▶ [Prompt] In the records below, find the line with "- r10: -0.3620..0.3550" and the line with "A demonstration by"; return exactly those lines and every line between them.
START Data listing
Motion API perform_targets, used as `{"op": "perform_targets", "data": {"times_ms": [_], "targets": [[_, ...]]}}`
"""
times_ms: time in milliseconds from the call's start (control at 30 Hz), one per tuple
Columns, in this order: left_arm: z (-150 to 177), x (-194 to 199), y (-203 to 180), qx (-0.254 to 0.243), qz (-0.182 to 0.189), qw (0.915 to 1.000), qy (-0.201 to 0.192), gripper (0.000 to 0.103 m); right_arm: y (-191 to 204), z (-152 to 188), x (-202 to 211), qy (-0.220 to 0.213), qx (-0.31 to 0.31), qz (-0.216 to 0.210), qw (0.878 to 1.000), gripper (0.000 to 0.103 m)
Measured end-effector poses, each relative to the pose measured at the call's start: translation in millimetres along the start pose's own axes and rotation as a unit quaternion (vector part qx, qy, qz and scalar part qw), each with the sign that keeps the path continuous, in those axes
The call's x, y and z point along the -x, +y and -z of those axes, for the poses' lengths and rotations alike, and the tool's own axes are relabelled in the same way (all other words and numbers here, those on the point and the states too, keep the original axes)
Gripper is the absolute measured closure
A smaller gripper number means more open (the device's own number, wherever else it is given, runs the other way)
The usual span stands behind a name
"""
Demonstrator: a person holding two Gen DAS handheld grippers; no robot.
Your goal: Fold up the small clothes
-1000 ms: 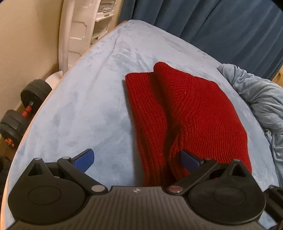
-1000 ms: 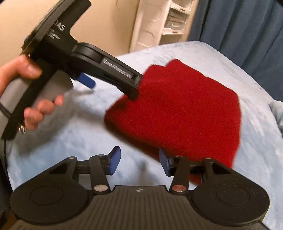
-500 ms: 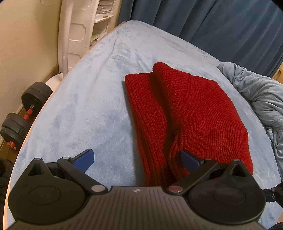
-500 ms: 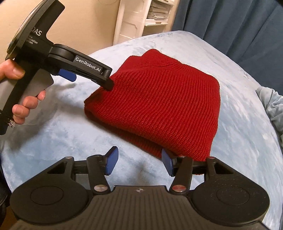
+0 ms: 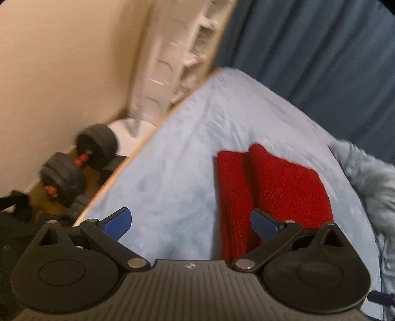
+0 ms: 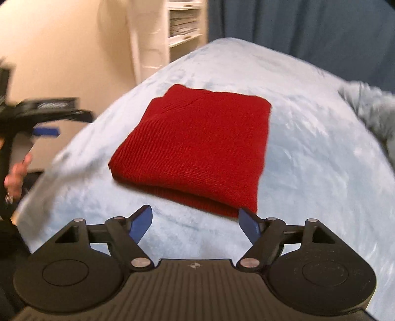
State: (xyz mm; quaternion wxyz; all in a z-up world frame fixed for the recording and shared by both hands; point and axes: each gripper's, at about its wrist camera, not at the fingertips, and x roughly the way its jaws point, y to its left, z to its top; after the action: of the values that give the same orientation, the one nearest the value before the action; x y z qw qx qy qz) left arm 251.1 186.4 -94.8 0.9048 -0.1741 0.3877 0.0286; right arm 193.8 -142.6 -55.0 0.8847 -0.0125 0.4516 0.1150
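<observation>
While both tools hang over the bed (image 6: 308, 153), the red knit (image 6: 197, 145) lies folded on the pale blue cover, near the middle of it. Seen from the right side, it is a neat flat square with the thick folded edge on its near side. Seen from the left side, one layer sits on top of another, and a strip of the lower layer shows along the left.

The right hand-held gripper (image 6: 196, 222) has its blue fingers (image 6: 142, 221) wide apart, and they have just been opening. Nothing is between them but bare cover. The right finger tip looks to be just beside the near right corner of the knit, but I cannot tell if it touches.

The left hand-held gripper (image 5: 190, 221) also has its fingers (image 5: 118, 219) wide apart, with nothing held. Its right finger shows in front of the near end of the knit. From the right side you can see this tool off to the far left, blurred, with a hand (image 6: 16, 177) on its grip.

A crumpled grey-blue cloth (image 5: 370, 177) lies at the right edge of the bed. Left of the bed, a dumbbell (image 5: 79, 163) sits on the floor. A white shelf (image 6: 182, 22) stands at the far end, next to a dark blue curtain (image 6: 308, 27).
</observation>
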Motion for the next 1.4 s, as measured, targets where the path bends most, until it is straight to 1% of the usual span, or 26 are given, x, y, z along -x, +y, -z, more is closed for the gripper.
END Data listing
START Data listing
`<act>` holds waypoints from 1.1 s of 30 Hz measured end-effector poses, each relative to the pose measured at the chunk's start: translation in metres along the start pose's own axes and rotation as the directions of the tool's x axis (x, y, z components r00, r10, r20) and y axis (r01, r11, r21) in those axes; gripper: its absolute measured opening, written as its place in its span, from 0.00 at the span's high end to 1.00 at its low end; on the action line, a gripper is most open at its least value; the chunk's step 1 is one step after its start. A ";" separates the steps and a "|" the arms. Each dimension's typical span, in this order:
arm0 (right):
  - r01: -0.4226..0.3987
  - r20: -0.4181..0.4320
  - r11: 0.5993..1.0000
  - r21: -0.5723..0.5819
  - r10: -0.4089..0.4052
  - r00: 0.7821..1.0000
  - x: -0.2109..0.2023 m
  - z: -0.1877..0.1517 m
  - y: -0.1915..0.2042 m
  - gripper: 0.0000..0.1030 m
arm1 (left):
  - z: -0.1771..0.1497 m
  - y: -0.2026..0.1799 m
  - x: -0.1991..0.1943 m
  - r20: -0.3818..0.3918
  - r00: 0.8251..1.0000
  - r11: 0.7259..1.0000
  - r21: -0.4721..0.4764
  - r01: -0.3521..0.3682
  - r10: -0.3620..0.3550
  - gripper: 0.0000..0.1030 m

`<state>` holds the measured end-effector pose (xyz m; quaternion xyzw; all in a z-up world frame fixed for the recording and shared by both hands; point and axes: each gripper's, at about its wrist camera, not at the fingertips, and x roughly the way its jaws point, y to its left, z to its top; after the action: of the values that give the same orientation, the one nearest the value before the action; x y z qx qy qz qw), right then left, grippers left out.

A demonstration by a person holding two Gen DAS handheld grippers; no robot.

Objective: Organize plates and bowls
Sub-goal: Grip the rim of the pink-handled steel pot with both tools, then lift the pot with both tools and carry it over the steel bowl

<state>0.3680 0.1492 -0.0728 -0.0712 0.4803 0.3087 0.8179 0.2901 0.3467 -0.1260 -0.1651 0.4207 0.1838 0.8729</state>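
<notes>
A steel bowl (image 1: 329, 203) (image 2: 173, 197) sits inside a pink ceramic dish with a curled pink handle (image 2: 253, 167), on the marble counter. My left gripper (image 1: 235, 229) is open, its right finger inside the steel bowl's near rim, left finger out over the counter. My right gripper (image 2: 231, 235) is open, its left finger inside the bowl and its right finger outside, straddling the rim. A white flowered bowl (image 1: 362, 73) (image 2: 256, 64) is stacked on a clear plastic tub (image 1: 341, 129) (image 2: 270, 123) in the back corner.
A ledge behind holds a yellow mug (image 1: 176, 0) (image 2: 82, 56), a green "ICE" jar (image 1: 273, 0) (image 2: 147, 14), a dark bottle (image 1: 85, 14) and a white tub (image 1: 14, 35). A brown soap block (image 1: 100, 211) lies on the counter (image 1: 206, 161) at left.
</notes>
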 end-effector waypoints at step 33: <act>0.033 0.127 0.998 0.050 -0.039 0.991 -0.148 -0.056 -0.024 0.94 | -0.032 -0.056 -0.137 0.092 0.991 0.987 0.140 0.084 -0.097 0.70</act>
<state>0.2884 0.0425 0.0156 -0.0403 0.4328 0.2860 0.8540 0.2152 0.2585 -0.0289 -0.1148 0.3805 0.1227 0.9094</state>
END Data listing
▶ [Written solution]
  - r10: -0.3620..0.3550
  - gripper: 0.0000..0.1030 m

`<state>` holds the measured end-effector pose (xyz m; quaternion xyzw; all in a z-up world frame fixed for the recording and shared by both hands; point and axes: each gripper's, at about its wrist camera, not at the fingertips, and x roughly the way its jaws point, y to its left, z to its top; after the action: of the values that give the same orientation, the one nearest the value before the action; x y z qx qy qz qw), right then left, grippers left out.

A demonstration by a person holding two Gen DAS handheld grippers; no robot.

Fully answered, the exercise is complete.